Coptodisca kalmiella

Scientific classification
- Domain: Eukaryota
- Kingdom: Animalia
- Phylum: Arthropoda
- Class: Insecta
- Order: Lepidoptera
- Family: Heliozelidae
- Genus: Coptodisca
- Species: C. kalmiella
- Binomial name: Coptodisca kalmiella Dietz, 1921

= Coptodisca kalmiella =

- Authority: Dietz, 1921

Species of moth

Coptodisca kalmiella is a moth of the family Heliozelidae. It was described by Dietz in 1921. It is found in North America, including New Jersey.

The forewings are golden-brown from the base to about the middle of the wing, passing gradually into golden yellow.

The larvae feed on Kalmia angustifolia. They mine the leaves of their host plant. The mines are irregular and blotch-like, extending from the midrib almost and sometimes entirely to the edge of the leaf.
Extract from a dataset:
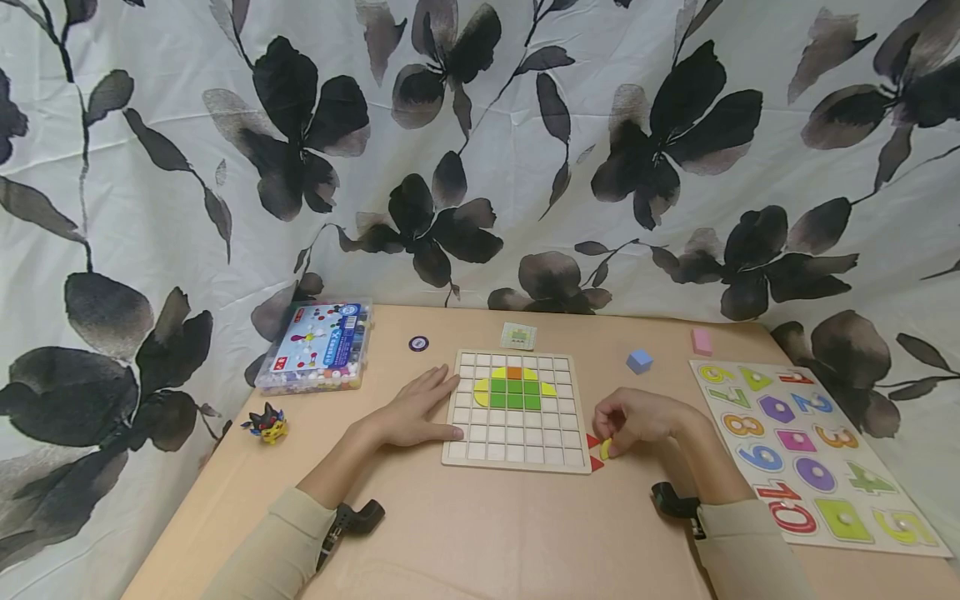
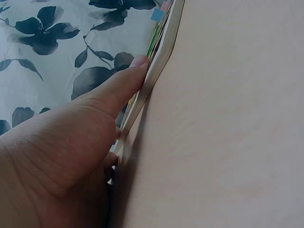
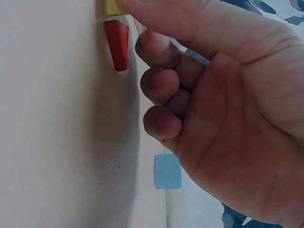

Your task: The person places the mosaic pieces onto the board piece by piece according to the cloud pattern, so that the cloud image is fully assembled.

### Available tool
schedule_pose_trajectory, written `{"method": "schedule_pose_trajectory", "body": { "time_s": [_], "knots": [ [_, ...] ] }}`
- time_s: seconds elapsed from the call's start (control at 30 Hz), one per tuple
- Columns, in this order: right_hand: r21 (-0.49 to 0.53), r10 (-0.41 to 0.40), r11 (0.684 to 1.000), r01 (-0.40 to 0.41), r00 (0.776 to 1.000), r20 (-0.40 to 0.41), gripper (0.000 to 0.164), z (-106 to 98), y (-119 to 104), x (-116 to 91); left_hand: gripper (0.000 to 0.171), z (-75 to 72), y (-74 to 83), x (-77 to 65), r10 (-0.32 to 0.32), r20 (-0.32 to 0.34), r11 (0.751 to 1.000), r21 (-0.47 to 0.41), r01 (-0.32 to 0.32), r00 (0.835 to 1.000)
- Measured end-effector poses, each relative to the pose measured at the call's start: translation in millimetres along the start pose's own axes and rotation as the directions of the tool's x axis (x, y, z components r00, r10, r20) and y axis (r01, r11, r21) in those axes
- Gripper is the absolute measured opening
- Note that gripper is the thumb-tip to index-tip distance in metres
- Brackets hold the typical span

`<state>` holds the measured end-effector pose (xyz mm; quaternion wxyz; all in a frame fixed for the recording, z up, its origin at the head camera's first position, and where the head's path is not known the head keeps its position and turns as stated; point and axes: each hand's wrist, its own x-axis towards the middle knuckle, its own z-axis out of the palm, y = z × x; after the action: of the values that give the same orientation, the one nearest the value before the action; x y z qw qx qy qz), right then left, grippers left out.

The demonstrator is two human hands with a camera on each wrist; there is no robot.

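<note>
A white gridded wooden board (image 1: 487, 450) lies mid-table, bearing green square blocks (image 1: 515, 396), an orange block (image 1: 514, 373) and yellow rounded pieces (image 1: 482, 392). My left hand (image 1: 420, 408) rests at the board's left side, fingers and thumb extended over its rim; the left wrist view shows the thumb (image 2: 128, 78) along that edge. Just off the board's right side, my right hand (image 1: 645, 421) pinches a small yellow block (image 1: 604, 448) low over the table. Red triangular blocks (image 1: 597, 463) lie beside it, one of them (image 3: 118, 45) below the yellow block in the right wrist view.
A small pattern card (image 1: 518, 336) lies behind the board. To the right are a blue block (image 1: 639, 361), a pink block (image 1: 701, 342) and a number puzzle board (image 1: 810, 417). On the left stand a clear case (image 1: 315, 346), a round disc (image 1: 418, 343) and a small figurine (image 1: 267, 423).
</note>
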<state>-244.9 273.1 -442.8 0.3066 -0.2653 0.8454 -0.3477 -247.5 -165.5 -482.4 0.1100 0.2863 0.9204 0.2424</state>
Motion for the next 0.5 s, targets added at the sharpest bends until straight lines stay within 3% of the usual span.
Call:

The number of mines in a single leaf varies from one to about twelve. Full-grown larvae cut an oval case from a part of the mine which is free from frass. The case containing the larva either drops to the ground or the larva crawls to the tip of a leaf pulling the case after it, and finally drops to the ground after hanging a short time suspended by a thread. Pupation takes place within the case.